Soap Cycling is a nonprofit organization which was founded in 2012 by David Bishop, entrepreneur and University of Hong Kong professor, in hopes of both creating work opportunities for students and helping those in need of a basic everyday bathroom tool-- soap. They’re on a mission to recover, process, and distribute lightly used soap bars and bottled amenities to disadvantaged communities around the world, particularly Asia. Soap Cycling predominantly operates in Hong Kong, with expansion to more countries in Asia including China and Singapore.

Impact of Soap Cycling

Since its incorporation in 2012, Soap Cycling has recycled over 150,000 lbs of soap and distributed over 2,500,000 bars of soap, partnered with 80+ hotels in Hong Kong and more than 100 elsewhere, and garnered over 56,000 hours of work from volunteers.

  • Volunteers

Soap Cycling has not only impacted student volunteers, but has also created job opportunities for the minority, elderly, or youth.

  • Students

The organization is mainly operated through student volunteers from the University of Hong Kong, providing more than 220 internship opportunities for students to help them develop key skills for today’s workplace. In 2017, Soap Cycling continued to provide internship opportunities and youth leadership education for 42 university students, which brings the total up to 207 students since our inception in 2012. Many of these students have gone on to create their own social businesses after graduation with their newfound experience in hand.

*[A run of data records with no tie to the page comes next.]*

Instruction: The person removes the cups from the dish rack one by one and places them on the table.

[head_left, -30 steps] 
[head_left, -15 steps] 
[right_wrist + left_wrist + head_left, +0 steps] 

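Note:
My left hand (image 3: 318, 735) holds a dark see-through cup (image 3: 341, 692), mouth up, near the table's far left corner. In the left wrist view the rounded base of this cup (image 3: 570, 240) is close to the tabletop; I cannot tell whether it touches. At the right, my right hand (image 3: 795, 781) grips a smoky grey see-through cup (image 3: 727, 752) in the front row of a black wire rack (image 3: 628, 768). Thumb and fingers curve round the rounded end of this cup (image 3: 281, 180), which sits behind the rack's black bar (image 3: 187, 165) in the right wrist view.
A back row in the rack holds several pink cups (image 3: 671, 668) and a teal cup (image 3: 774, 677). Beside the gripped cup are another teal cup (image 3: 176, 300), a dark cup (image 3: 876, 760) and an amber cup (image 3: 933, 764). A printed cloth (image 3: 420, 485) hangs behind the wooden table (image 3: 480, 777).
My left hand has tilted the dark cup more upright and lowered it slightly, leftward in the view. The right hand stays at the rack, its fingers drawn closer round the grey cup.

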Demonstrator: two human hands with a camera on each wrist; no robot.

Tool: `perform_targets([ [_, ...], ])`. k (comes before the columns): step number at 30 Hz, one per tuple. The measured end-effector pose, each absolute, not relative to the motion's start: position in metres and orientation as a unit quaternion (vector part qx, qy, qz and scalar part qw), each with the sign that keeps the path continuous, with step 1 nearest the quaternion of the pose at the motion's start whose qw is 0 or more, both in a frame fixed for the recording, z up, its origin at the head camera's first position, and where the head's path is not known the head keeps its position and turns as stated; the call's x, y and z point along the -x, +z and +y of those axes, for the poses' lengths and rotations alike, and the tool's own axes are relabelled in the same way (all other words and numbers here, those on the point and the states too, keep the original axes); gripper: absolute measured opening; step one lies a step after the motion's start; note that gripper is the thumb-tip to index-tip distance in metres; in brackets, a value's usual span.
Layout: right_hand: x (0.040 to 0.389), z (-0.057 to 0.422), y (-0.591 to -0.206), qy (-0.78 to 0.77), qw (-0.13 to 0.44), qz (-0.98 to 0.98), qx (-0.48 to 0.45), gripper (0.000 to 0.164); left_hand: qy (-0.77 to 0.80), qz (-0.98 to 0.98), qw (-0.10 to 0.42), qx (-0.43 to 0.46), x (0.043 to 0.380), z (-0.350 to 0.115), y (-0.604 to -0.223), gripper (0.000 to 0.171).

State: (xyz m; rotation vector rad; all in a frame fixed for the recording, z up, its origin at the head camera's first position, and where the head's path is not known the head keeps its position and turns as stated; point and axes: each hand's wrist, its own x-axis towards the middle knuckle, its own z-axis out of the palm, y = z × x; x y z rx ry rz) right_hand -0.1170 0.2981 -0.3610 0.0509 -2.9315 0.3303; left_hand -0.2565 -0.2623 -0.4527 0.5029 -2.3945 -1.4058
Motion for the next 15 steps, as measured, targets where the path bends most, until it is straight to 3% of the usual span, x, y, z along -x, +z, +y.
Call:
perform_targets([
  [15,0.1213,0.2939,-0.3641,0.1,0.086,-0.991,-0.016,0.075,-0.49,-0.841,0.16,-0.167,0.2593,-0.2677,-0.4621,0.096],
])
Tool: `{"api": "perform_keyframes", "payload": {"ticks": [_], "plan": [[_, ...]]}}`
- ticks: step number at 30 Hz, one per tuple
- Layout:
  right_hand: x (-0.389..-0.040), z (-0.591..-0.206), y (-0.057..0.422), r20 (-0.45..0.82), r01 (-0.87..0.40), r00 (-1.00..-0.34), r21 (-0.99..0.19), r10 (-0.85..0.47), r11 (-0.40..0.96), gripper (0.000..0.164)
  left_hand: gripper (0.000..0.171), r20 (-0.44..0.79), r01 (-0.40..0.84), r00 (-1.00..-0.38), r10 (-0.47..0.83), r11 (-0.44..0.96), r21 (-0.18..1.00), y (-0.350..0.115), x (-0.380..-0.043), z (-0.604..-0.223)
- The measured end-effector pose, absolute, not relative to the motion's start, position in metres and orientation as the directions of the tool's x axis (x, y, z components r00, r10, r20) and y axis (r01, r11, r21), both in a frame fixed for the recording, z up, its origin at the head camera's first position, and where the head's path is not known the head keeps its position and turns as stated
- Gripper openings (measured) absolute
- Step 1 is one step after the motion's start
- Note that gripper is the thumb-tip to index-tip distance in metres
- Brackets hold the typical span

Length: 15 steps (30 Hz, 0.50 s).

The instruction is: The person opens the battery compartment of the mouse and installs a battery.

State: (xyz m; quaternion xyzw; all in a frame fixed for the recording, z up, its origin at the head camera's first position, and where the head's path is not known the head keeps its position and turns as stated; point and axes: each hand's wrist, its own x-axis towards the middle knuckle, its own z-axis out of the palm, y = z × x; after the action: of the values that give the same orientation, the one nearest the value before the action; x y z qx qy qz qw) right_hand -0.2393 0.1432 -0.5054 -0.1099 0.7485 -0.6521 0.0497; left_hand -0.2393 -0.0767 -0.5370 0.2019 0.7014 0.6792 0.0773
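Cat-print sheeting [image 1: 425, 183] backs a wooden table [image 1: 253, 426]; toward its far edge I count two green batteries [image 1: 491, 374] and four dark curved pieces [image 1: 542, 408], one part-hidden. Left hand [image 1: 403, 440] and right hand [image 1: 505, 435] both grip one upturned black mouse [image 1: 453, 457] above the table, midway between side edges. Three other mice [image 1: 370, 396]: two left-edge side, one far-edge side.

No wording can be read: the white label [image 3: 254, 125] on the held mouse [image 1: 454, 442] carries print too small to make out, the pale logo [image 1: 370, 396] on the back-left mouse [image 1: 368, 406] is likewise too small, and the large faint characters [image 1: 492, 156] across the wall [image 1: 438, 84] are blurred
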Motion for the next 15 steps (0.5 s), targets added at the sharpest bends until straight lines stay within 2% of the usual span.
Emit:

Grace Mak, Spring 2017 Intern Alumni, writes about internship experience, stating that “Soap Cycling has offered me an incomparable learning opportunity and helped me confirm my interest in business development. I established partnerships with hotels and companies in Mainland China for soap collection and volunteer activities.”

With life-skill training, cultural interactions with other students, career and life planning skills, employer interactions, and social entrepreneurship, these student interns walk out with the tools to succeed in the workplace and think of creative business opportunities.

These interns not only allowed Soap Cycling to keep running, but also assisted in the expansion to two other countries: China and Singapore.

  • Singapore

A group of 12 interns from the National University of Singapore worked to engage with hotels, corporate sponsors, and other students to expand operations to the Lion City.

  • China (Shenzhen)

In 2017, 11 student interns from CUHK-Shenzhen’s nearby Longgang campus, as part of the Shenzhen team alongside Soap Cycle’s cornerstone partner and soap producer, the Ming Fai Group, was able to recruit over 80 hotels across China to contribute soap for reprocessing.

A group of 6 students from CUHK traveled to a primary school in Longling County in Baoshan City, Yunnan, China on an education volunteering program. They brought along soap bars reprocessed by Soap Cycling, and volunteered 80 hours of education for 532 primary school pupils on hand washing, eye protection, oral hygiene, and mental health. The week long trip helped the students realize the restricted lengths that they could provide for the community within the trip, but knew that their impact would go miles. One student writes that “As adults, we have the responsibility to protect these children, to help them protect themselves, so that they will have a better childhood growing up." Read more about their week-long trip.

  • MEY Employees

Image Credit: Soap Cycling 2018

Soap Cycling Hong Kong began with a focus on youth empowerment in 2012; in 2017, they introduced the “MEY Program”, focusing on employment opportunities for Minority, Elderly, and Youth populations in Hong Kong. This program aims to integrate disadvantaged people from the Hong Kong community, and offer them a chance to lead and be empowered, and receive a fair wage for their time and work, while simultaneously bringing them together with other members of the HK community.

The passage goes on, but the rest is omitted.